As one former small businessman to many current small-business owners, Bill Bishilany said he can feel their pain.

As one former small businessman to many current small-business owners, Bill Bishilany said he can feel their pain.

Appearing at last week's business networking luncheon of the Clintonville Area Chamber of Commerce, the onetime councilman and service director for the city of Seven Hills and now a deputy state treasurer said the current economic climate is probably the most difficult those in his audience have faced.

The treasurer's office can help, he told them.

Bishilany, who is also director of economic development for Ohio Treasurer Josh Mandel, said Ohio has more programs designed to help small-business owners, farmers and individuals than most other states.

"They do have some significant benefits," he added.

Bishilany concentrated most of his presentation on "GrowNOW," a low-cost financing program for small businesses that create or retain jobs.

"I am proud to sponsor GrowNOW, which provides small businesses with lower interest rates on their loans," Mandel is quoted as saying on a pamphlet about the program, which was created in 1983.

Under GrowNOW, qualifying business owners can, after obtaining a loan from a financial institution, have the interest rate on that loan reduced by up to 3 percent, according to Bishilany.

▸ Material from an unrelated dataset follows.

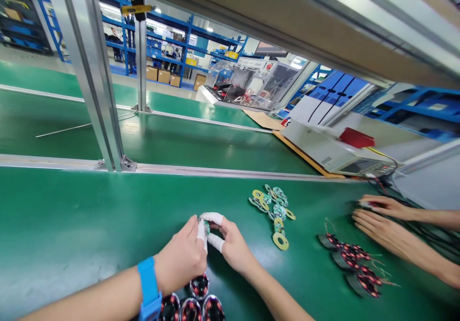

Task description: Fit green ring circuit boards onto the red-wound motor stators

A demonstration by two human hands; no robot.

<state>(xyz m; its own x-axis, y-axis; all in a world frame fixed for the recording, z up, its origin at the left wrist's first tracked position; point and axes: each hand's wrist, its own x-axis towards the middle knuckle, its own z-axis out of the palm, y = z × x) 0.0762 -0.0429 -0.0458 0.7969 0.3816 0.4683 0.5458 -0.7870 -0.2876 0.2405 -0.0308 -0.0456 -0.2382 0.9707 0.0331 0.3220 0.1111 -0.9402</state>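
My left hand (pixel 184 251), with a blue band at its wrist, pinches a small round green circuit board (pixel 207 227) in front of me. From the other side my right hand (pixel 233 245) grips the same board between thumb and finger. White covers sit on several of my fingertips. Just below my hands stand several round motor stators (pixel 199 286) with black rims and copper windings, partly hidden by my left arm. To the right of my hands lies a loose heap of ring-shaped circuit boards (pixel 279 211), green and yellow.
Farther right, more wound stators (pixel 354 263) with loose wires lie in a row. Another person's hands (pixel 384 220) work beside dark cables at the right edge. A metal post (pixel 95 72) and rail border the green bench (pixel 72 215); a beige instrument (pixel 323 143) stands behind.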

The buy-down of interest rates, done through a certificate of deposit or other money market account supplied by the treasurer's office, lasts for two years with a possible renewal of another two years, he said.

"No one wants to take out another loan," Bishilany hastened to admit.

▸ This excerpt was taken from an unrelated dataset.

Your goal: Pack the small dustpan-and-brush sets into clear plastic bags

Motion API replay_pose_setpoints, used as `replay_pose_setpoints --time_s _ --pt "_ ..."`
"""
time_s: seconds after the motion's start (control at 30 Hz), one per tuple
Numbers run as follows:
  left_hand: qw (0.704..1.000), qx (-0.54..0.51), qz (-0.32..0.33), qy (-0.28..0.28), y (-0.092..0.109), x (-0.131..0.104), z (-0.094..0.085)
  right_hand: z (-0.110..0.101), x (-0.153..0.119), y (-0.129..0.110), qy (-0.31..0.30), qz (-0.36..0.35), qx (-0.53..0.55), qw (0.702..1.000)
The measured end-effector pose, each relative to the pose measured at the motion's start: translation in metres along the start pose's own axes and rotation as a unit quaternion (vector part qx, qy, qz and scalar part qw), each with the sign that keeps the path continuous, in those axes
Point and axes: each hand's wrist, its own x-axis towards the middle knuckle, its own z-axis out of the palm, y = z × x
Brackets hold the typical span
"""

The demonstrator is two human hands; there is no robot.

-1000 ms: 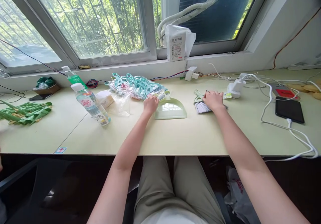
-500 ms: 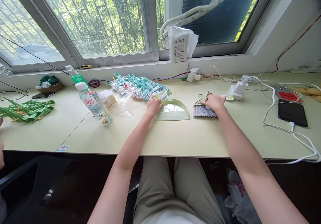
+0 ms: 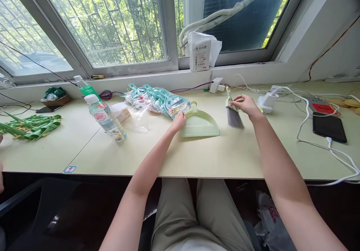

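Note:
My left hand [image 3: 179, 121] grips the left edge of a pale green dustpan [image 3: 201, 122], fingers closed on its rim. The dustpan's handle points toward the window and its wide lip faces me. To its right, my right hand [image 3: 245, 105] pinches a small hand brush [image 3: 233, 114] between thumb and fingers. The brush is tilted, with its green handle up and its grey bristles pointing down, slightly blurred. A gap of bare tabletop lies between brush and dustpan. Just behind my left hand is a pile of turquoise plastic-wrapped pieces [image 3: 157, 100].
Two bottles, one clear [image 3: 105, 117] and one with a green label [image 3: 87, 87], stand left. Green strips [image 3: 30, 126] lie farther left, near another person's hand at the edge. A white charger [image 3: 268, 100], cables and a black phone [image 3: 329, 126] occupy the right.
The brush has turned from lying flat to handle-up, raised by my right hand. My left hand has shifted the dustpan slightly right and tilted it a little.

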Motion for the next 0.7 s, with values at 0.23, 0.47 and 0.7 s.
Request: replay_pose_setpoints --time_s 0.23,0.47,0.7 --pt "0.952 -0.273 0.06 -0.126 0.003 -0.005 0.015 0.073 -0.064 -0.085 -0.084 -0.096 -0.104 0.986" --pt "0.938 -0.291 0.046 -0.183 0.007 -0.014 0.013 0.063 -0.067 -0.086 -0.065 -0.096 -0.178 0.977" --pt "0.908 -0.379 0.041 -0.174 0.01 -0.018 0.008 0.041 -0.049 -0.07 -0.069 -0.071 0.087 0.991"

However, he said, GrowNOW can be used to trim the interest rate on existing loans under a consolidation.

"It could make the difference of getting over the hump of the economy," Bishilany said. "It's geared to keep the money and jobs in Ohio."

In order to be eligible for GrowNOW assistance, businesses must:

• Save or create one full-time or two part-time jobs in the state for every $50,000 borrowed.

• Have headquarters in Ohio.

• Employ fewer than 150 people.

• Have most of their employees in the state.

• Be organized as a for-profit enterprise.

• Maintain offices and operating facilities in Ohio.

GrowNOW has invested $250 million in 1,224 businesses in 83 of the state's 88 counties, according to Bishilany. In the six-county central Ohio region, he added, the investment is $7 million.

The process for participation starts with securing a loan, followed by completion of an online or paper application, according to the pamphlet.

More information is available at www.grownow.ohio.gov.